◆ EXERCISE
Where an entry contains an image, skip the image and print the rest exactly.

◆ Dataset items
== Segment start ==
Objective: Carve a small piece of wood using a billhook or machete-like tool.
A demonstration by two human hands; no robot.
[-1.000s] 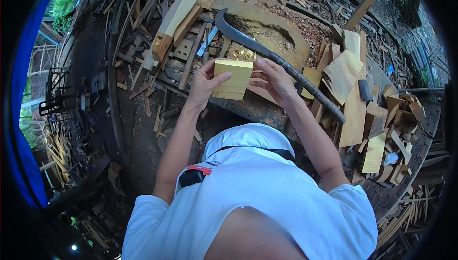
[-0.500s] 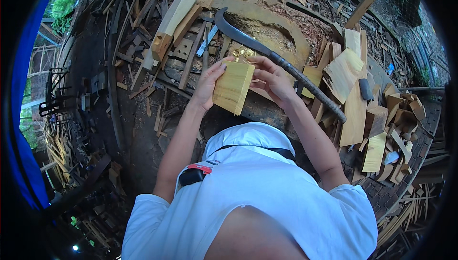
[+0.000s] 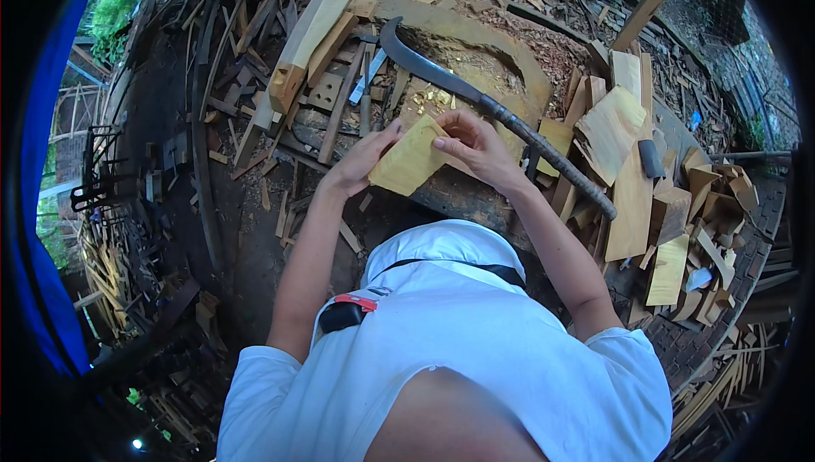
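Note:
A small yellowish wooden board (image 3: 408,159) is held up between my two hands, tilted, with one corner toward the upper right. My left hand (image 3: 363,159) grips its left edge, the fingers partly hidden behind it. With thumb and fingers my right hand (image 3: 475,146) pinches the upper right corner. Just beyond my hands a long curved billhook (image 3: 450,80), dark-bladed with a wrapped handle, lies slantwise across a chopping block (image 3: 526,63). Pale yellow shavings (image 3: 435,99) are scattered on the block between the blade and my hands.
Wooden planks and offcuts (image 3: 628,199) crowd the right side, with a dark cylinder (image 3: 650,158) on them. At left, long beams (image 3: 314,29) lean beside a chisel-like tool (image 3: 366,93) and a light blue strip (image 3: 368,76). Scrap wood litters the ground.
The board has turned and tilted, its upper edge swinging right. My right hand has moved onto its corner; my left has shifted slightly left and down. More shavings show on the block.

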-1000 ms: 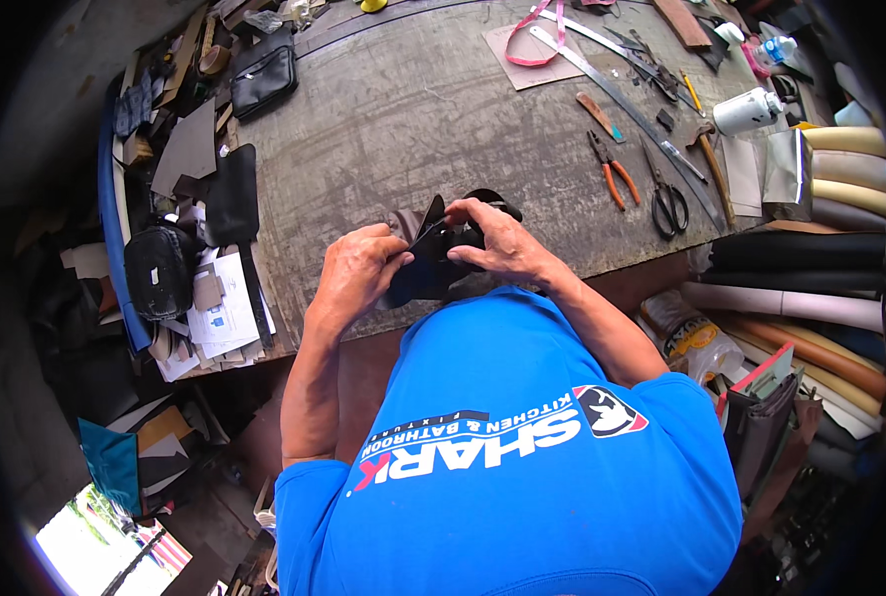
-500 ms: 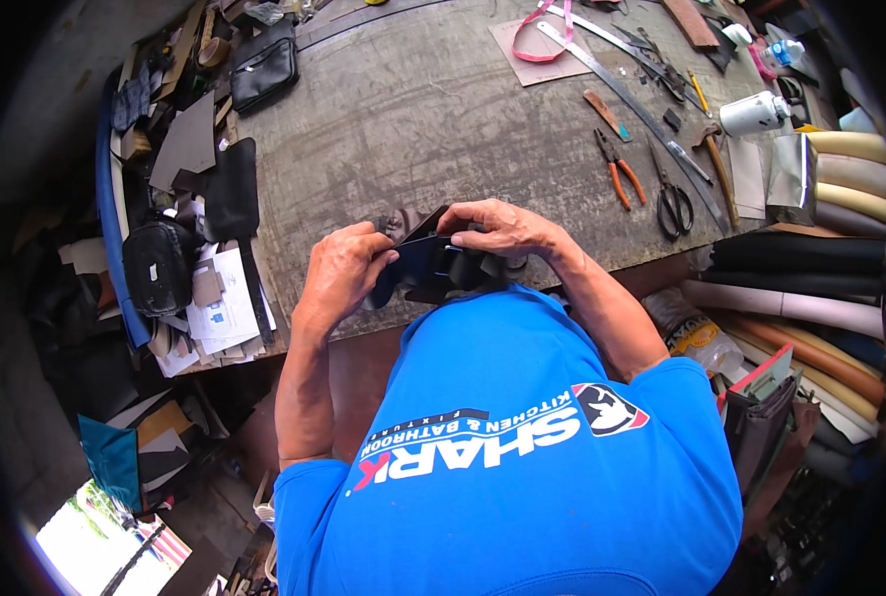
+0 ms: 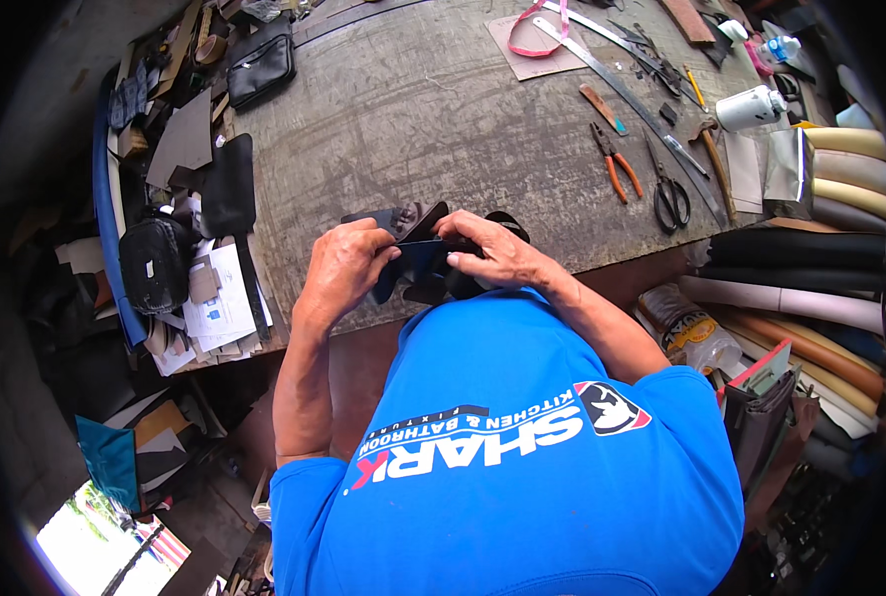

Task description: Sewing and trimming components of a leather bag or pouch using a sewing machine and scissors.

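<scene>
Near the table's front edge, my left hand [image 3: 351, 260] pinches the left end of a dark leather-like piece [image 3: 421, 256] between thumb and fingers. My right hand [image 3: 492, 250] grips the same piece at its right end, fingers curled over the top. Its upper edge runs taut between the two hands. A brown flap [image 3: 425, 221] stands up just behind that edge. Dark curved material [image 3: 510, 224] shows beyond my right hand. The lower part of the piece hangs in shadow close to my blue shirt, so its full shape is hidden.
On the worn table [image 3: 383, 129] lie orange-handled pliers [image 3: 617, 164], black-handled scissors [image 3: 671, 199], a hammer [image 3: 716, 164] and a metal ruler [image 3: 622, 89]. A white bottle [image 3: 751, 107] stands farther right. Rolled material [image 3: 791, 303] is stacked at right; black pouches [image 3: 157, 266] and scraps crowd the left.
My right hand has shifted slightly down and left along the piece. More dark material now shows beyond it. My left hand keeps its pinch almost unmoved.
</scene>
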`<control>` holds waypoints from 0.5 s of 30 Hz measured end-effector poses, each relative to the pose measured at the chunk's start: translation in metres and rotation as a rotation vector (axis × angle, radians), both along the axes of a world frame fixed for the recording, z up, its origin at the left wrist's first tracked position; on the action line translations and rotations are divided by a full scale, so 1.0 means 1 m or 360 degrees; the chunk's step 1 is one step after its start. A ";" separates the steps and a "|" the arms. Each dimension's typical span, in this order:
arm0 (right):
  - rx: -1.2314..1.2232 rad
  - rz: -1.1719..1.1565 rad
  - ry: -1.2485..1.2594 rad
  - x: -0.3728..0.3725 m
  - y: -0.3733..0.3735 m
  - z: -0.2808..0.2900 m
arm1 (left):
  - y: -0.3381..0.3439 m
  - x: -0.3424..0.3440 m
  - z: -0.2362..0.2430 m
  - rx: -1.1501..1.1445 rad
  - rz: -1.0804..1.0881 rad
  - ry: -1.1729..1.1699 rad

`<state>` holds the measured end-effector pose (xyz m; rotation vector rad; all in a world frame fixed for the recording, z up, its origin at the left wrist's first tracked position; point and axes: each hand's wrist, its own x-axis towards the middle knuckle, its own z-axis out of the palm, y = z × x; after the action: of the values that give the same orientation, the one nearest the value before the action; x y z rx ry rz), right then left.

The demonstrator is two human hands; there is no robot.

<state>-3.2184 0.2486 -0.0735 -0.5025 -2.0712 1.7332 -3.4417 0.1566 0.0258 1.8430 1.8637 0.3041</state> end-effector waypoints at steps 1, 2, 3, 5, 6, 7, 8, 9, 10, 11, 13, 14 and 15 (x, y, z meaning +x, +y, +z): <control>0.0055 -0.0075 -0.0096 -0.002 -0.006 0.007 | -0.001 0.001 0.001 0.0000 0.0000 0.0000; 0.0055 -0.0076 -0.0096 -0.004 -0.009 0.008 | -0.003 0.003 0.001 0.0003 -0.0004 -0.0003; 0.0153 -0.0166 -0.0155 -0.006 -0.011 0.009 | -0.005 0.004 0.002 0.0005 -0.0008 -0.0006; 0.0271 -0.0295 -0.0194 -0.007 -0.011 0.003 | -0.006 0.004 0.000 0.0036 -0.0017 -0.0026; 0.0272 -0.0303 -0.0193 -0.007 -0.013 0.002 | -0.006 0.005 -0.001 0.0064 -0.0020 -0.0046; 0.0256 -0.0345 -0.0214 -0.007 -0.014 0.002 | -0.006 0.005 -0.002 0.0066 -0.0025 -0.0045; 0.0240 -0.0386 -0.0235 -0.008 -0.014 0.002 | -0.006 0.006 -0.003 0.0050 -0.0020 -0.0040; 0.0241 -0.0391 -0.0234 -0.007 -0.014 0.001 | -0.006 0.007 -0.003 0.0033 -0.0016 -0.0035; 0.0143 -0.0394 -0.0190 -0.007 -0.016 -0.001 | -0.006 0.007 -0.004 0.0033 -0.0018 -0.0034; 0.0045 -0.0398 -0.0146 -0.006 -0.017 -0.003 | -0.006 0.008 -0.005 0.0033 -0.0041 -0.0013; 0.0007 -0.0377 -0.0169 -0.004 -0.018 -0.006 | -0.006 0.008 -0.006 0.0032 -0.0068 0.0007; -0.0029 -0.0354 -0.0192 -0.003 -0.018 -0.007 | -0.006 0.007 -0.007 0.0026 -0.0070 -0.0013; -0.0030 -0.0357 -0.0194 -0.001 -0.018 -0.007 | -0.006 0.007 -0.008 0.0021 -0.0073 -0.0033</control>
<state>-3.2194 0.2309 -0.0803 -0.8309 -1.9925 1.6285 -3.4347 0.1505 0.0176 1.8813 1.8074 0.3186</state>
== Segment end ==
◆ WRITTEN RESPONSE
Objective: Carve a small piece of wood using a billhook or machete-like tool.
A demonstration by two human hands; no robot.
[-1.000s] 
[-0.500s] 
[+0.000s] 
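Note:
A small yellowish wooden board (image 3: 408,159) is held up between my two hands, tilted, with one corner toward the upper right. My left hand (image 3: 363,159) grips its left edge, the fingers partly hidden behind it. With thumb and fingers my right hand (image 3: 475,146) pinches the upper right corner. Just beyond my hands a long curved billhook (image 3: 450,80), dark-bladed with a wrapped handle, lies slantwise across a chopping block (image 3: 526,63). Pale yellow shavings (image 3: 435,99) are scattered on the block between the blade and my hands.
Wooden planks and offcuts (image 3: 628,199) crowd the right side, with a dark cylinder (image 3: 650,158) on them. At left, long beams (image 3: 314,29) lean beside a chisel-like tool (image 3: 366,93) and a light blue strip (image 3: 368,76). Scrap wood litters the ground.
The board has turned and tilted, its upper edge swinging right. My right hand has moved onto its corner; my left has shifted slightly left and down. More shavings show on the block.
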
-1000 ms: 
-500 ms: 
+0 ms: 

Task description: Sewing and trimming components of a leather bag or pouch using a sewing machine and scissors.

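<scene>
Near the table's front edge, my left hand [image 3: 351, 260] pinches the left end of a dark leather-like piece [image 3: 421, 256] between thumb and fingers. My right hand [image 3: 492, 250] grips the same piece at its right end, fingers curled over the top. Its upper edge runs taut between the two hands. A brown flap [image 3: 425, 221] stands up just behind that edge. Dark curved material [image 3: 510, 224] shows beyond my right hand. The lower part of the piece hangs in shadow close to my blue shirt, so its full shape is hidden.
On the worn table [image 3: 383, 129] lie orange-handled pliers [image 3: 617, 164], black-handled scissors [image 3: 671, 199], a hammer [image 3: 716, 164] and a metal ruler [image 3: 622, 89]. A white bottle [image 3: 751, 107] stands farther right. Rolled material [image 3: 791, 303] is stacked at right; black pouches [image 3: 157, 266] and scraps crowd the left.
My right hand has shifted slightly down and left along the piece. More dark material now shows beyond it. My left hand keeps its pinch almost unmoved.
</scene>
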`<control>` holds waypoints from 0.5 s of 30 Hz measured end-effector poses, each relative to the pose measured at the chunk's start: translation in metres and rotation as a rotation vector (axis × angle, radians), both along the axes of a world frame fixed for the recording, z up, its origin at the left wrist's first tracked position; on the action line translations and rotations are divided by a full scale, so 1.0 means 1 m or 360 degrees; the chunk's step 1 is one step after its start. A ";" separates the steps and a "|" the arms. Each dimension's typical span, in this order:
arm0 (right):
  - rx: -1.2314..1.2232 rad
  - rz: -1.1719..1.1565 rad
  - ry: -1.2485..1.2594 rad
  - x: -0.3728..0.3725 m
  - y: -0.3733..0.3735 m
  - z: -0.2808..0.2900 m
arm1 (left):
  - y: -0.3381..0.3439 m
  - x: -0.3424..0.3440 m
  - z: -0.2362..0.2430 m
  - rx: -1.1501..1.1445 rad
  - rz: -1.0804..1.0881 rad
  - ry: -1.1729..1.1699 rad

`<state>` holds the measured end-effector pose (xyz m; rotation vector rad; all in a world frame fixed for the recording, z up, its origin at the left wrist's first tracked position; point and axes: each hand's wrist, its own x-axis towards the middle knuckle, its own z-axis out of the palm, y = z × x; after the action: of the values that give the same orientation, the one nearest the value before the action; x y z rx ry rz), right then left.

The demonstrator is two human hands; there is no robot.

<state>-3.2184 0.2486 -0.0735 -0.5025 -2.0712 1.7332 -3.4417 0.1566 0.0258 1.8430 1.8637 0.3041</state> end-effector waypoints at steps 1, 2, 3, 5, 6, 7, 8, 9, 10, 11, 13, 14 and 15 (x, y, z meaning +x, +y, +z): <control>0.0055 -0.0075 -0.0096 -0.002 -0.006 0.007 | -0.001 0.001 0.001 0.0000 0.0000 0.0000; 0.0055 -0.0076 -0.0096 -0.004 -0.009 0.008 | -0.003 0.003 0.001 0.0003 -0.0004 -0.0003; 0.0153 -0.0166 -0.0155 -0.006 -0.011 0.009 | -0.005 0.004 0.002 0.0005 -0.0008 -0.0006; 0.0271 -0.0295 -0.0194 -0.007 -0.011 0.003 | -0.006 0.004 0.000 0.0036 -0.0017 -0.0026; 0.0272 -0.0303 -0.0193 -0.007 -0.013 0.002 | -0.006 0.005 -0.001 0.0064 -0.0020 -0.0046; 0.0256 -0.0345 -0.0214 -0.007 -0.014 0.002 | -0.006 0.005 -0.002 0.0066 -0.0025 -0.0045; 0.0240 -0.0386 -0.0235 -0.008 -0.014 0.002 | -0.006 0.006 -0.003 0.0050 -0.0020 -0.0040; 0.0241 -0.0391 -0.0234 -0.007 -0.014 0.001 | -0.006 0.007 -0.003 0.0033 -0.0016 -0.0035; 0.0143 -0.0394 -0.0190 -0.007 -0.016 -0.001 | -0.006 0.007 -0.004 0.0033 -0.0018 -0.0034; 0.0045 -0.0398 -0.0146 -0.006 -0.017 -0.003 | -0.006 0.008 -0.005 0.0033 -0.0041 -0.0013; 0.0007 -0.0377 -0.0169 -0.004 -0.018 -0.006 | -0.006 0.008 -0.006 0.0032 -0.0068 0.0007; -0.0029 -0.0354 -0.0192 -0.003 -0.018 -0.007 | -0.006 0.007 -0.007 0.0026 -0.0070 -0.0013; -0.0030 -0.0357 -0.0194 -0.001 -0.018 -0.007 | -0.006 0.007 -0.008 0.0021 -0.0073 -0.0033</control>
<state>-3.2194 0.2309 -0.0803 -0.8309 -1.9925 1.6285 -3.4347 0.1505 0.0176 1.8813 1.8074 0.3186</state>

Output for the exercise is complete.